For some reason, I don’t think my experience with BMW was too far removed from this video, which shows a couple of thugs employed by the local government in Grimsby fining a pensioner for having a dog in a graveyard:

British people, in the main, like to follow the rules and cooperate with authority. The downside of this is that certain people, when given a smidgen of temporary authority, gleefully wield it against ordinary folk, and especially those who have little choice but to cooperate. You can be damned sure the fat fool in the video would stay well clear of a couple of chavs with a pitbull; they’d have slapped him silly and posted the video on Snapchat. You see this authoritarian, bullying attitude everywhere in Britain, especially at airports and anywhere else where jumped-up little wannabe Hitlers can cite a Blair-era law to justify their actions. I remember years ago being on a rubbish dump outside Worcester with the bloke who ran the place lecturing us on how interfering with a washing machine we found lying there was “breaking the law”. You can only imagine what these people would be like if given real power.

None of this happens in France. For a start, the local government wouldn’t hire thugs to harass pensioners for walking their dogs. Secondly, no Frenchman would take the job because they’d find the local bar wouldn’t serve them any more. Thirdly, the public wouldn’t cooperate. There’s no way you’d get a hundred euros out of Frenchwoman the way these two shook down the old lady in Grimsby for £100. They’d risk arrest and imprisonment before they’d cough up on the spot like that. One of the things I like about the French is their disdain for authority, particularly that wielded by the government. I’ve written before about the very different relationship the French police take towards the citizenry in comparison to their British counterparts (the gilets jaunes in big cities notwithstanding).

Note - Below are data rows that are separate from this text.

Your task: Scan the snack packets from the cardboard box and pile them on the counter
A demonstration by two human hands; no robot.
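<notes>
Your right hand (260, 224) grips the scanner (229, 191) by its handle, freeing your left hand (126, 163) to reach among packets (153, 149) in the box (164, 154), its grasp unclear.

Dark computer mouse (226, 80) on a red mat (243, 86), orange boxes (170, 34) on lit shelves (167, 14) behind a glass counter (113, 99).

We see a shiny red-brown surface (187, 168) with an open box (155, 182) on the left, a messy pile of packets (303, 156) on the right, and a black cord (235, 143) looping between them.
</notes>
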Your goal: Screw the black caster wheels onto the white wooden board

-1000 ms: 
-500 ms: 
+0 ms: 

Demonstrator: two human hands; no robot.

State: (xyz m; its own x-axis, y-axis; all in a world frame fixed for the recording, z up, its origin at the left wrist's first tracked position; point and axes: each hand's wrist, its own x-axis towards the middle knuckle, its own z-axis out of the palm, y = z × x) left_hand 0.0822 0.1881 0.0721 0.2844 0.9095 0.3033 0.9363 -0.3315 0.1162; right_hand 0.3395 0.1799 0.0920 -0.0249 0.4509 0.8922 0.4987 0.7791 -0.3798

That’s not to say the French fonctionnaires aren’t the most frustrating people on the planet; a trip to the local prefecture would disabuse you of that notion within minutes. But their contempt for you is one of utter indifference: they don’t hate you, they simply don’t care. But in the UK the bureaucrats and petty officials take delight in lording it over people, as if they’re trying to make up for a lifetime of being a complete loser in every field.

There’s also no room for nuance. I expect the reason the recall never happened in France is because the Frenchmen who owned the dealerships realised they were going to have a load of irate BMW owners on their hands, demanding compensation and free courtesy cars. So they probably negotiated and persuaded BMW that maybe the issue wasn’t that bad after all. Whereas in Britain BMW would have called the UK dealerships who immediately accepted whatever they were told and decided they’d refuse to perform routine services on customers’ vehicles unless they agreed to surrender them for several days during which they’d have to hire a car at their own expense (as I did).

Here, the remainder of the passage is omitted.